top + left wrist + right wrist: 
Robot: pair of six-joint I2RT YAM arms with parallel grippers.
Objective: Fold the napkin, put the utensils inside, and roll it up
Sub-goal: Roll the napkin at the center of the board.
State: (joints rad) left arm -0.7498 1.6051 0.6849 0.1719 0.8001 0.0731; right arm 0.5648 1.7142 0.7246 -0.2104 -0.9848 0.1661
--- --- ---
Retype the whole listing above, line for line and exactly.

__Expected answer__.
top + left wrist + right wrist: 
Robot: pair of six-joint I2RT YAM arms with parallel grippers.
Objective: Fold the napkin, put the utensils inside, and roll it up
Sub-goal: Roll the napkin at the center of the board.
State: (joints rad) left arm -0.7498 1.6051 0.6849 0.1719 0.8001 0.0731; right arm 0.5648 1.7142 0.7246 -0.2104 -0.9848 0.1661

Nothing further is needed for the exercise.